The Central Bureau of Investigation has assumed the entrepreneurial role of introducing the country’s police forces to e-policing. The bureau is in the process of collecting and collating the literature available on cyber crime and distributing the same to the country’s police forces in the form of CD-ROM. It has also planned training and orientation programmes for its own and state police officers. The SVP National Police Academy at Hyderabad has also planned special courses in combating Net-crimes for Indian and foreign police officers.

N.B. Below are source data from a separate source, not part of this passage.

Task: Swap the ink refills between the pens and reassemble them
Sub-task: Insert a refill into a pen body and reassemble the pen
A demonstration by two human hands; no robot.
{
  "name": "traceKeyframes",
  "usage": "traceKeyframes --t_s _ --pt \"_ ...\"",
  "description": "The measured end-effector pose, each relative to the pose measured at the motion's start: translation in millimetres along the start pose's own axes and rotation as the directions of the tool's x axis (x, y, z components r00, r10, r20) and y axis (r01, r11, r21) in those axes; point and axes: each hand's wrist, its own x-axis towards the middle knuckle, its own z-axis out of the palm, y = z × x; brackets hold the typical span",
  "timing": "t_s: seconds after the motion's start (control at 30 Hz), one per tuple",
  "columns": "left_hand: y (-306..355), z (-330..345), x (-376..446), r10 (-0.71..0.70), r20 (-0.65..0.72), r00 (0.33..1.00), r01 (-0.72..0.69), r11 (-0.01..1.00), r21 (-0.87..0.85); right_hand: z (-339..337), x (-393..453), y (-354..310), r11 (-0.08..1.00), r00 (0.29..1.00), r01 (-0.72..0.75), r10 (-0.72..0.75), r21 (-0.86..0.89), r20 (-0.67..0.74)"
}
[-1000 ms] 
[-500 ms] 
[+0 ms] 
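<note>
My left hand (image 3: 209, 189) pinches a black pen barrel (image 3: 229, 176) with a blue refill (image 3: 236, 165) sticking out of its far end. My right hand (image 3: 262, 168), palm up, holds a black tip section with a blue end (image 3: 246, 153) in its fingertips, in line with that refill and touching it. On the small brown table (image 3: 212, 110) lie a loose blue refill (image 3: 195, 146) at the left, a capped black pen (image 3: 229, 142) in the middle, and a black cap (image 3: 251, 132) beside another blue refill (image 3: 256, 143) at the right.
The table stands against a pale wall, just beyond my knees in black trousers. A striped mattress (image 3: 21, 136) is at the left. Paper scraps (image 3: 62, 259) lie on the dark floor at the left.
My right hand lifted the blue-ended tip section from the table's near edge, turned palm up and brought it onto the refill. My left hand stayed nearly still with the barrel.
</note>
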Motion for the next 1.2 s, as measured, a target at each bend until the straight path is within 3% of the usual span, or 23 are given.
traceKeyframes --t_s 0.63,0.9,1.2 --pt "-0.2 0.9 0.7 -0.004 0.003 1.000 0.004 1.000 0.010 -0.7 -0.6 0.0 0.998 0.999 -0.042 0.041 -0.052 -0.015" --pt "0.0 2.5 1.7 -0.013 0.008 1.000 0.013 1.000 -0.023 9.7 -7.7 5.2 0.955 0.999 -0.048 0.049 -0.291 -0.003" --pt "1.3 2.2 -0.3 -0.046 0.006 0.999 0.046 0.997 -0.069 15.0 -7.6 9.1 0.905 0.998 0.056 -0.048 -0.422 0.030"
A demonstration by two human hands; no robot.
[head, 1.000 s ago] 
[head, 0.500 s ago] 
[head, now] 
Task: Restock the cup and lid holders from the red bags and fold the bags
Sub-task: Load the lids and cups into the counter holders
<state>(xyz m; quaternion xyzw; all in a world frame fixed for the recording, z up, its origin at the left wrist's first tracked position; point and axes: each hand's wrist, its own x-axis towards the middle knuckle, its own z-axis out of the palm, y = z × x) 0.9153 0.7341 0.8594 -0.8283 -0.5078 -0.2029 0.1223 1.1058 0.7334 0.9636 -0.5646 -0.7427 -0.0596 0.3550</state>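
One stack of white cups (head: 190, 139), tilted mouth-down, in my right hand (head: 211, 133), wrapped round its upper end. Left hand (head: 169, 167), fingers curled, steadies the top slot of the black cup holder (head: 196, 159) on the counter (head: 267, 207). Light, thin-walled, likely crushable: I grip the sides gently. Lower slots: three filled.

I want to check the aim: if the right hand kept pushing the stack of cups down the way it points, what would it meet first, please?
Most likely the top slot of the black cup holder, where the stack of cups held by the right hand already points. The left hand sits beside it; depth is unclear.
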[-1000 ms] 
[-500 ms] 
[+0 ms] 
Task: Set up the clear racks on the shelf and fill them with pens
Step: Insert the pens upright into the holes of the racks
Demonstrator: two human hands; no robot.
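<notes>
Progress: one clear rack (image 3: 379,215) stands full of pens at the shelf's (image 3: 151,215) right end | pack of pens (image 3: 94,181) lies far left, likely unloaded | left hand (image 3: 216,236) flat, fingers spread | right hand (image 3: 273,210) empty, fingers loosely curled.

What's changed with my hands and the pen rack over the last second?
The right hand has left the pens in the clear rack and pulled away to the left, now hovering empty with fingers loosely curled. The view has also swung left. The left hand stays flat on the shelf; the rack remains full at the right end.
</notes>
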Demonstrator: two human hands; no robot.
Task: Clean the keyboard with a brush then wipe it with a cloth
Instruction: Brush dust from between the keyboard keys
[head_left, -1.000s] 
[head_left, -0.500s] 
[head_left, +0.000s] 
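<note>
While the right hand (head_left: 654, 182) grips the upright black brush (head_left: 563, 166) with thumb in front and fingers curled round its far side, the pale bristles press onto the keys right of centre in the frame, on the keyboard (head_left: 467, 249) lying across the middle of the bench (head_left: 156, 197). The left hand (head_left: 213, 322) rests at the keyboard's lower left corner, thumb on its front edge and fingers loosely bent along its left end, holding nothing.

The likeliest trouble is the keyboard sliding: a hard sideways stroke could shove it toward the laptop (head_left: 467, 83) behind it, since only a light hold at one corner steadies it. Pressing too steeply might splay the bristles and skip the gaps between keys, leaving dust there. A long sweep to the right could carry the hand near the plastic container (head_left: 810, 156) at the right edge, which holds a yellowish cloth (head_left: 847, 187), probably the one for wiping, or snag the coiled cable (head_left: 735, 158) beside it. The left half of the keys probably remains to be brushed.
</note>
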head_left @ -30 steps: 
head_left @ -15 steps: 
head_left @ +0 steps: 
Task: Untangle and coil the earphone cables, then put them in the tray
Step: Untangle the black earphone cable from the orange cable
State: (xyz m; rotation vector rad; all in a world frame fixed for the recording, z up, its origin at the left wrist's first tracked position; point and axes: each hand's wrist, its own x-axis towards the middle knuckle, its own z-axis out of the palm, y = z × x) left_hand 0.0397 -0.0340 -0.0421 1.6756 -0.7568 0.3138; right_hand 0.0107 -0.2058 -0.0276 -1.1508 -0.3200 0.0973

What is required is to generate security awareness among the computer users through a sustained campaign. Personal vigilance will preempt much of the trouble. Keep changing your password. Enjoy online shopping but be discreet in disclosing your credit card number. The computer must remain user-friendly but should have enough built-in safety to deter the prowler. To this end the designers and the security experts much work in tandem.
SUDHIR KUMAR JHA
14.07.2000
The author is a former Director General of Police, Bihar.